Protein sequence's alignment.

*_ECOLI vs *_BACSU

Таблица 1. Глобальные выравнивания

Protein name ID 1 ID 2 Score % Identity % Similarity Gaps Indels
Probable glycerol-3-phosphate acyltransferase PLSY_ECOLI PLSY_BACSU 247.5 30.2 50.0 26 8
Aspartate carbamoyltransferase catalytic subunit PYRB_ECOLI PYRB_BACSU 393.0 31.7 49.8 47 14
Superoxide dismutase [Fe] SODF_ECOLI SODF_BACSU 318.0 25.7 35.6 94 6

Protein name для BACSU: PLSY_BACSU - Glycerol-3-phosphate acyltransferase, PYRB_BACSU - Aspartate carbamoyltransferase, SODF_BACSU - Probable superoxide dismutase [Fe]

Таблица 2. Локальные выравнивания

Protein name ID 1 ID 2 Score % Identity % Similarity Gaps Indels % coverage 1 % coverage 2
Probable glycerol-3-phosphate acyltransferase PLSY_ECOLI PLSY_BACSU 253.5 33.2 54.4 13 6 90.7 96.9
Aspartate carbamoyltransferase catalytic subunit PYRB_ECOLI PYRB_BACSU 397.0 33.5 52.7 32 12 97.1 96.1
Superoxide dismutase [Fe] SODF_ECOLI SODF_BACSU 326.0 38.4 53.2 8 4 95.9 66.5

Сравнение UTP--glucose-1-phosphate uridylyltransferase(ECOLI) и Galactose-1-phosphate uridylyltransferase(BACSU)

Таблица 3. Глобальное выравнивание

ID 1 ID 2 Score % Identity % Similarity Gaps Indels
GALU_ECOLI GALT_BACSU 47 10.0 15.4 419 17

Таблица 4. Локальное выравнивание

ID 1 ID 2 Score % Identity % Similarity Gaps Indels % coverage 1 % coverage 2
GALU_ECOLI GALT_BACSU 253.5 24.5 38.6 42 10 29.2 58.3

Из локального и глобального выравнивания данных белков, отвечающих за одну и ту же реакцию для разных стереоизомеров гексоз, видно что несмотря на схожесть субстрата и индентичность реакции, ферменты имеют мало общего.

Работа в Jalview

Глобальное выравнивание белков Aspartate carbamoyltransferase catalytic subunit и Aspartate carbamoyltransferase

Множественное выравнивание

Всего нашлось 69 записей по запросу в UniProtKB "mnemonic:sodf_*". 9 из них устарели или были объединены в одну запись. 2 не имеют Entry name.
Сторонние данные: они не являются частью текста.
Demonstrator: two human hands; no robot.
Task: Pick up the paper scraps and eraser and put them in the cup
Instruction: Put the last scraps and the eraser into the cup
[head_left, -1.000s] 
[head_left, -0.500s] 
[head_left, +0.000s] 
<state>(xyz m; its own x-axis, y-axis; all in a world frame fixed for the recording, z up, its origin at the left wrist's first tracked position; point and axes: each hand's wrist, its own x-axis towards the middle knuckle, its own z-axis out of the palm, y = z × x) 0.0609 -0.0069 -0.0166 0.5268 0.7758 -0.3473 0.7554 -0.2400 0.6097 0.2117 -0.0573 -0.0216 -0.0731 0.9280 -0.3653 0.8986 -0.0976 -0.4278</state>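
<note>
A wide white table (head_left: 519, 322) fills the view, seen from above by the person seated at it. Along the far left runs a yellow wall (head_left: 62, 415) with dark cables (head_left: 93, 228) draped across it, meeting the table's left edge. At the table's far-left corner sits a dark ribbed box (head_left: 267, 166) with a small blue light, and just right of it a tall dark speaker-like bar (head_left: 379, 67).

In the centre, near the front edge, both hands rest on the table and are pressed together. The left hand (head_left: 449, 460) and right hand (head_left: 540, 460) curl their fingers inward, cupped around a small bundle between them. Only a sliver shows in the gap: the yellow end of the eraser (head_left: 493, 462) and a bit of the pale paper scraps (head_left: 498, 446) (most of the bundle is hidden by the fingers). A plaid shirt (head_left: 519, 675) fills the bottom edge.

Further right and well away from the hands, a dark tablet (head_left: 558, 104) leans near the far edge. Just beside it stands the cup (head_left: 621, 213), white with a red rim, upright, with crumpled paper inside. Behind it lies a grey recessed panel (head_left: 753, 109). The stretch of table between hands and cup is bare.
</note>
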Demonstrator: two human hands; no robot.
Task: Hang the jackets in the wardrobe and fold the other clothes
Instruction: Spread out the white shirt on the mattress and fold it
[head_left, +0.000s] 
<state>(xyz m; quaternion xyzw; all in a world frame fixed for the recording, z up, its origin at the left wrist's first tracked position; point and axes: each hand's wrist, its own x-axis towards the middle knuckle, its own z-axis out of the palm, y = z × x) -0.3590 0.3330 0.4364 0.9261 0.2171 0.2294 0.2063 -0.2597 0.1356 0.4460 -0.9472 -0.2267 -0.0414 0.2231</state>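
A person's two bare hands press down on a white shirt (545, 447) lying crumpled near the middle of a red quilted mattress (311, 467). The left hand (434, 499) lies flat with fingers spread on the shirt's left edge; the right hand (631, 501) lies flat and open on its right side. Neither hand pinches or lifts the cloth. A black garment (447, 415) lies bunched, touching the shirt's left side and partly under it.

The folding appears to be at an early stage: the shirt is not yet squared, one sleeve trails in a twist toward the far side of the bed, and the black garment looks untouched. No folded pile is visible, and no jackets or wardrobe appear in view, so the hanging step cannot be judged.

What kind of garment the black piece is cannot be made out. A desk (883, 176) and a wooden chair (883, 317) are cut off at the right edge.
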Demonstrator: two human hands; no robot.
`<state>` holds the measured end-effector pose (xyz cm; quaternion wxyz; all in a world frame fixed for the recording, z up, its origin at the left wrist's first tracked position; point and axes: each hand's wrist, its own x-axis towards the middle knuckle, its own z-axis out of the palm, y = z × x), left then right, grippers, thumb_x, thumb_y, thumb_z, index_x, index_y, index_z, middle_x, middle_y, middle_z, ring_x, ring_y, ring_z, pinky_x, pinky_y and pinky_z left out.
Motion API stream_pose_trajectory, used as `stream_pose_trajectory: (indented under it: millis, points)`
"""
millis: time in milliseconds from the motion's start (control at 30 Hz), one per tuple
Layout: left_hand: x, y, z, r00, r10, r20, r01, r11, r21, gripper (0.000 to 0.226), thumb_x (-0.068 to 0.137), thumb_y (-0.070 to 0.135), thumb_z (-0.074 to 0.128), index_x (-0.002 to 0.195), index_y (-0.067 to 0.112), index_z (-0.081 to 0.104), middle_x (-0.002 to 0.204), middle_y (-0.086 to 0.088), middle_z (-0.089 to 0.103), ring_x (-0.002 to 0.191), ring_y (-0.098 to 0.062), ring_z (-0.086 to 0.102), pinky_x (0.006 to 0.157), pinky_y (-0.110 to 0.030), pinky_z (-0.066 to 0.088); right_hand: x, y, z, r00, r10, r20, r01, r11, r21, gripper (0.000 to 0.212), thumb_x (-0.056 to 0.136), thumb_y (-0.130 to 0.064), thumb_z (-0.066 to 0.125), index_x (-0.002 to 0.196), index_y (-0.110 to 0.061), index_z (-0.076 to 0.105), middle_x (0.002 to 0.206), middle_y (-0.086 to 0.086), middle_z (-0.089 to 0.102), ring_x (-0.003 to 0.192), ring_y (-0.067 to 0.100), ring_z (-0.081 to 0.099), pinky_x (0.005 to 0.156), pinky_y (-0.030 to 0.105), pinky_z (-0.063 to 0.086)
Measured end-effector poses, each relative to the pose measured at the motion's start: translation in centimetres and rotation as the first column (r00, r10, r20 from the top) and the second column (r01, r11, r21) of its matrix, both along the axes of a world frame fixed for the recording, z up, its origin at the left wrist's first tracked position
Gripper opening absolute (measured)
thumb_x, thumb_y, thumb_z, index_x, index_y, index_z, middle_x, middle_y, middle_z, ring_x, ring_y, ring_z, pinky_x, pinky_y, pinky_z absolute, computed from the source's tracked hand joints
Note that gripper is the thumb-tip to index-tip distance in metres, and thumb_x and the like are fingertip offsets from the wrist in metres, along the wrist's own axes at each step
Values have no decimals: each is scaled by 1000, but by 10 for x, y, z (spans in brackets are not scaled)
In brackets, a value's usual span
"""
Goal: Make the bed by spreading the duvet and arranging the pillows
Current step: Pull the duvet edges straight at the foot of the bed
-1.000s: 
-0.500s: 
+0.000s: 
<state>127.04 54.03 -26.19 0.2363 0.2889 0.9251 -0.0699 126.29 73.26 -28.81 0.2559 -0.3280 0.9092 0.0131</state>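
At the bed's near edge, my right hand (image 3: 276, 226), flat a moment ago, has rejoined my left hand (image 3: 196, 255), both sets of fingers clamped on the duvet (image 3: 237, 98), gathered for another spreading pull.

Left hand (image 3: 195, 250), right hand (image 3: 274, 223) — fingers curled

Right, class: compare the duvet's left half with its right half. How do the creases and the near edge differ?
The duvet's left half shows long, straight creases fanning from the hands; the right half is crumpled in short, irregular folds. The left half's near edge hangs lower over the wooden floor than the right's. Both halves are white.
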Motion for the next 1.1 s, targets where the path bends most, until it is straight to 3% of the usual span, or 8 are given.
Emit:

И еще 2 не имеют SODF_ (SODF1_ARATH и Q31Q36_SYNP7).

Для выравнивания выбраны следующие:

  • SODF_PLAMA Plasmodium malariae
  • SODF_PLAVI Plasmodium vivax
  • SODF_RICBR Rickettsia bellii (strain RML369-C)
  • SODF_RICCN Rickettsia conorii (strain ATCC VR-613 / Malish 7)
  • SODF_RICPR Rickettsia prowazekii (strain Madrid E)
  • SODF_RICTY Rickettsia typhi (strain ATCC VR-144 / Wilmington)
  • Глобальное выравнивание Superoxide dismutase

    По результатам выравнивания все рассмотренные белки гомологичны. Сильнее всего выделяется белок Bacillus subtilis (strain 168)(Особенно на интервалах выравнивания 118-134 ,145-158 и 224-229) Возможно именно поэтому у его белка название Probable superoxide dismutase [Fe]. Самое большое же сходство наблюдается между белками Plasmodium vivax и Plasmodium malariae. Виды рода Rickettsia тоже сильно схожи.(ну не просто так же они в одном роду) А вот белок из Escherichia coli (strain K12) не имеет сильного сходства с белками других организмов.